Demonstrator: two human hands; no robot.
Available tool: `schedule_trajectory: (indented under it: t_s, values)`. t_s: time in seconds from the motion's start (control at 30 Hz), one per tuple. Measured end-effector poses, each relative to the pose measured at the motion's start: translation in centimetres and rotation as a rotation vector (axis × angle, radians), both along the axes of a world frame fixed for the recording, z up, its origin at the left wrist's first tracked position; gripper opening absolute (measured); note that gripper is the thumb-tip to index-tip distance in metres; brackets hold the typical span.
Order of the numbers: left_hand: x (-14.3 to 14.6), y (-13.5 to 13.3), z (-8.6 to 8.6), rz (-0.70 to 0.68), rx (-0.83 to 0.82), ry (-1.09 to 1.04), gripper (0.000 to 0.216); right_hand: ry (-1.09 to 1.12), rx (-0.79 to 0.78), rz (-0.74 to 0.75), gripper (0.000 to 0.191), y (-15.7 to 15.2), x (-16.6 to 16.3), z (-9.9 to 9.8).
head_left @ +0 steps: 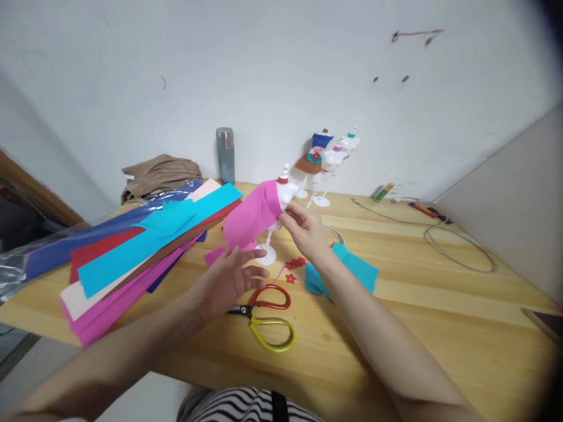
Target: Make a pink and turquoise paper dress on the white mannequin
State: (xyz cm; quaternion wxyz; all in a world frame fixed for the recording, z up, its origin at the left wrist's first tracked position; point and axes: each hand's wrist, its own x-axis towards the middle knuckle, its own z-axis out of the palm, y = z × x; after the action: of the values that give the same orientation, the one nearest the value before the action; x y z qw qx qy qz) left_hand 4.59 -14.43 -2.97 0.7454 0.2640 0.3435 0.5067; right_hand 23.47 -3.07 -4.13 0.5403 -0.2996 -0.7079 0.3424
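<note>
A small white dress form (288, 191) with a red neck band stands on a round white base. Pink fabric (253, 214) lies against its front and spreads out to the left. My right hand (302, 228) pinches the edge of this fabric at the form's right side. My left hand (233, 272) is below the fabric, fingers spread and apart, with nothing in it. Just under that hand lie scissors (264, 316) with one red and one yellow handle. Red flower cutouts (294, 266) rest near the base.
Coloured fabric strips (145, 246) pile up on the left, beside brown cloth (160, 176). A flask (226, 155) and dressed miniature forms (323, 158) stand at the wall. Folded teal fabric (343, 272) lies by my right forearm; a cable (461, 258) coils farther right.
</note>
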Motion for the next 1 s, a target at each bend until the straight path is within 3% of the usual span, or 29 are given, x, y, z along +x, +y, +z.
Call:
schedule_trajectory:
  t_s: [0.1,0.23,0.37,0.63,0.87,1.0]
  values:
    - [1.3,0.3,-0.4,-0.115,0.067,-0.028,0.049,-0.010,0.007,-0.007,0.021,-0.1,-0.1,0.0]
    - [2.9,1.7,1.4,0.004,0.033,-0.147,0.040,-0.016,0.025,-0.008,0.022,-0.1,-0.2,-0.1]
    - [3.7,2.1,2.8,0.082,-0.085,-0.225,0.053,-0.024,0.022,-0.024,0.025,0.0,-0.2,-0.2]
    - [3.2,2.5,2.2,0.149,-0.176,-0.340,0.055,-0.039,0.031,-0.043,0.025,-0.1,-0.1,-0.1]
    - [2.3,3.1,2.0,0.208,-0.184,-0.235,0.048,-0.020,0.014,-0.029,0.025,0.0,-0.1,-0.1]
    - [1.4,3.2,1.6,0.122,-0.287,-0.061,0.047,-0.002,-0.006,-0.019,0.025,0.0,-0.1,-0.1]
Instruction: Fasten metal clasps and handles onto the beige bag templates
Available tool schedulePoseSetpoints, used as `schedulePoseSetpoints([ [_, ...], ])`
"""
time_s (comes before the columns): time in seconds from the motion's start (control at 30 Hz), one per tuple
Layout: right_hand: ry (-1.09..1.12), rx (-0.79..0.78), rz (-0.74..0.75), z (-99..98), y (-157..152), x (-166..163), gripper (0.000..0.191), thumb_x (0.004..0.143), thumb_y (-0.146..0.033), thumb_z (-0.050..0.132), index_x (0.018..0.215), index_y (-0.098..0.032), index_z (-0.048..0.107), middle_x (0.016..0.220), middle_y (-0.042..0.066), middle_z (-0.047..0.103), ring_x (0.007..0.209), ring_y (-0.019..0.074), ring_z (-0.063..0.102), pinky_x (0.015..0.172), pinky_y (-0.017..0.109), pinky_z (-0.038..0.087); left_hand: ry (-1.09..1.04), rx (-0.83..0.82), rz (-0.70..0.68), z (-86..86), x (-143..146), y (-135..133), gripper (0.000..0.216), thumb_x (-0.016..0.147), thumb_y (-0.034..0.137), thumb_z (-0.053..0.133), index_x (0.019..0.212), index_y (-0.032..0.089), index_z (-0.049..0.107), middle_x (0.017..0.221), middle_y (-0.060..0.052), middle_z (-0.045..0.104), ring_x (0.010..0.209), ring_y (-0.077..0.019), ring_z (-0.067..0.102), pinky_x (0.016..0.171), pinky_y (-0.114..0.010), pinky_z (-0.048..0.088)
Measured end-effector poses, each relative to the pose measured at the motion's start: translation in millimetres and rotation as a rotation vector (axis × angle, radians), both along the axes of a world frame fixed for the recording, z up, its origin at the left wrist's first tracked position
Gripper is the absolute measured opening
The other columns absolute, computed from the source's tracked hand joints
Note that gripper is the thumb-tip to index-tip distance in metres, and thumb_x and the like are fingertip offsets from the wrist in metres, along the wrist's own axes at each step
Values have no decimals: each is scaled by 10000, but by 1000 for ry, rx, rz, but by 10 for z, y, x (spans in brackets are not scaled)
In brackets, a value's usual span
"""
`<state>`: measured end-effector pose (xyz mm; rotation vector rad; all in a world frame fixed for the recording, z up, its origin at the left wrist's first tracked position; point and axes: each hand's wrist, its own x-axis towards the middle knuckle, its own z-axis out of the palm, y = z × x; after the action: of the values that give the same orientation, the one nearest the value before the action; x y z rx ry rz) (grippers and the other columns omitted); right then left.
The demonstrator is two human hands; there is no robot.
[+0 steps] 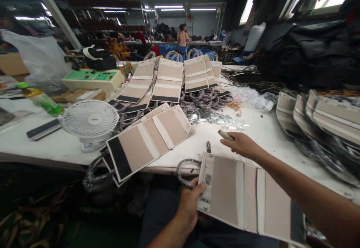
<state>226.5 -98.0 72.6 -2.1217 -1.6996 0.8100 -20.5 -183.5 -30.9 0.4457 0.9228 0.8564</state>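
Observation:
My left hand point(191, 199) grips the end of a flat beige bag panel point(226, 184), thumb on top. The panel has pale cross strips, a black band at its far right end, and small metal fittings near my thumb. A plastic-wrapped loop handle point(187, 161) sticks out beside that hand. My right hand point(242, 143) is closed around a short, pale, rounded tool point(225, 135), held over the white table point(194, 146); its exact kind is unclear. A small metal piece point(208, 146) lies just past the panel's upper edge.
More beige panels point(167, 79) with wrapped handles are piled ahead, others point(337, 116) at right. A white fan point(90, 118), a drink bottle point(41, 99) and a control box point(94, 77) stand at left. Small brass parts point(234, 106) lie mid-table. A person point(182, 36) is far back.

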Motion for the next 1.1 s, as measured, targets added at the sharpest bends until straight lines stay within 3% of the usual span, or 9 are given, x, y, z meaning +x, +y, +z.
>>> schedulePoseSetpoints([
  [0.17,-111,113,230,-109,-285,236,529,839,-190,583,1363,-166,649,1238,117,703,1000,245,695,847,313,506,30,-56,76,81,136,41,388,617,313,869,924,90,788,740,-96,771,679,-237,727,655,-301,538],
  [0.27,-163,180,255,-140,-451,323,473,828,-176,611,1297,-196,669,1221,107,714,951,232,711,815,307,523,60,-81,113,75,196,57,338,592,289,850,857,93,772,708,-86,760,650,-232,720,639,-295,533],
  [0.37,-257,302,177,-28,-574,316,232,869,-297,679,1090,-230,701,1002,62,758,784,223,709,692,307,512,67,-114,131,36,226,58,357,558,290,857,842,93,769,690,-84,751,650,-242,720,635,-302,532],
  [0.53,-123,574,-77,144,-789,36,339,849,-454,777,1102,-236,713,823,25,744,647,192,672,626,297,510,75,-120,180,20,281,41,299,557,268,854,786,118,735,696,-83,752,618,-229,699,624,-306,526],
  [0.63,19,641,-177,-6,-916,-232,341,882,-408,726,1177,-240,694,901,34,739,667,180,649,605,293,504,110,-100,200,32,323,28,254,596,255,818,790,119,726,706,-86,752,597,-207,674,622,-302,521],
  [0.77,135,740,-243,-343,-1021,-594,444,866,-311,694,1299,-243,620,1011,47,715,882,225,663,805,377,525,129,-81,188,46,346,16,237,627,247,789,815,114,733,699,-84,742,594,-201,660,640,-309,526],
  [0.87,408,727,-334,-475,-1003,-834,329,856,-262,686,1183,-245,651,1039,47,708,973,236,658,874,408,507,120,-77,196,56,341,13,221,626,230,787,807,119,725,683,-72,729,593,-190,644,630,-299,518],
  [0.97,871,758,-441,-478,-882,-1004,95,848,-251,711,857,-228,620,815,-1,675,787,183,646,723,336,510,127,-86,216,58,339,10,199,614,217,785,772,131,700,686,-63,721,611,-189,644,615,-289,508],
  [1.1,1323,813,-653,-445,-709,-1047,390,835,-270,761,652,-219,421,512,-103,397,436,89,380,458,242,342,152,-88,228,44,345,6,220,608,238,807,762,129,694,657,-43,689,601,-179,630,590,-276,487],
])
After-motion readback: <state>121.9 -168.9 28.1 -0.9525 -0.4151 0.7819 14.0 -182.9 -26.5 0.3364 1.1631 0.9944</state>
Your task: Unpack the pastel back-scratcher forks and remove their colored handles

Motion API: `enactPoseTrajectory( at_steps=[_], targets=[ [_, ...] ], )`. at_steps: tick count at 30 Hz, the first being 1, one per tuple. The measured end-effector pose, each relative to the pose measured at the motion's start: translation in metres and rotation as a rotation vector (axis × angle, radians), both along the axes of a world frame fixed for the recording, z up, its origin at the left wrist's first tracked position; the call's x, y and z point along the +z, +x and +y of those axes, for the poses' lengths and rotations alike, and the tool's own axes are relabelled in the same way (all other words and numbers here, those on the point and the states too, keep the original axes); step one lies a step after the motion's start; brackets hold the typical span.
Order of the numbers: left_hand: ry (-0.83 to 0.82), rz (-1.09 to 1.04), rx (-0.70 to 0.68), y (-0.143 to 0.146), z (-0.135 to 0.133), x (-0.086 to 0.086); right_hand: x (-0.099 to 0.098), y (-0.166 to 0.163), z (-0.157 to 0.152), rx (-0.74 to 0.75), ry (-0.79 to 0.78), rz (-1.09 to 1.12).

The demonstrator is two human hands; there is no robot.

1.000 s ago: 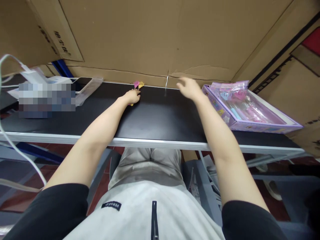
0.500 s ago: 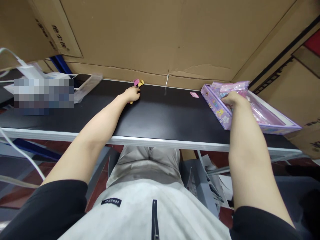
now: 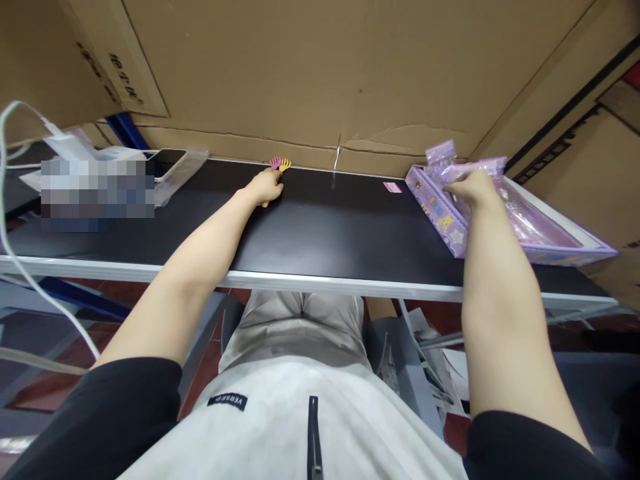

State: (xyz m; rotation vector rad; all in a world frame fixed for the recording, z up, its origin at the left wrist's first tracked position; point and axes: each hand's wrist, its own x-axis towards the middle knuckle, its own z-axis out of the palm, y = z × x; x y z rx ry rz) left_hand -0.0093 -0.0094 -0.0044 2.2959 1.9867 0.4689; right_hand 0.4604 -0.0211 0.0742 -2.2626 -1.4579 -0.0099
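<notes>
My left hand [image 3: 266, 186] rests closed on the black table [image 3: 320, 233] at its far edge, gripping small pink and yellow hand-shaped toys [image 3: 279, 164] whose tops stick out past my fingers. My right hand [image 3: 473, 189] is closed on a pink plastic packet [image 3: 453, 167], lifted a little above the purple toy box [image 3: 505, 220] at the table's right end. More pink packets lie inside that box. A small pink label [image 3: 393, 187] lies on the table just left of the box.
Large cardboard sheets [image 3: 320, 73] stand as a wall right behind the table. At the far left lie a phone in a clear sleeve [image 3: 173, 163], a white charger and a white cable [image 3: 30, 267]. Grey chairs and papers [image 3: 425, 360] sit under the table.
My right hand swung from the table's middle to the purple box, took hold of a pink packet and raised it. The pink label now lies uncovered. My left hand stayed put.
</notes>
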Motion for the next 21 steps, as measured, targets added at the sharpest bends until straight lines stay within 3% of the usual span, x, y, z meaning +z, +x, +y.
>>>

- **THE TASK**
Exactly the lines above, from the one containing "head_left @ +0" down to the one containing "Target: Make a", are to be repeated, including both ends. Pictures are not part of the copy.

- **ANSWER BOX**
head_left @ +0 steps: 
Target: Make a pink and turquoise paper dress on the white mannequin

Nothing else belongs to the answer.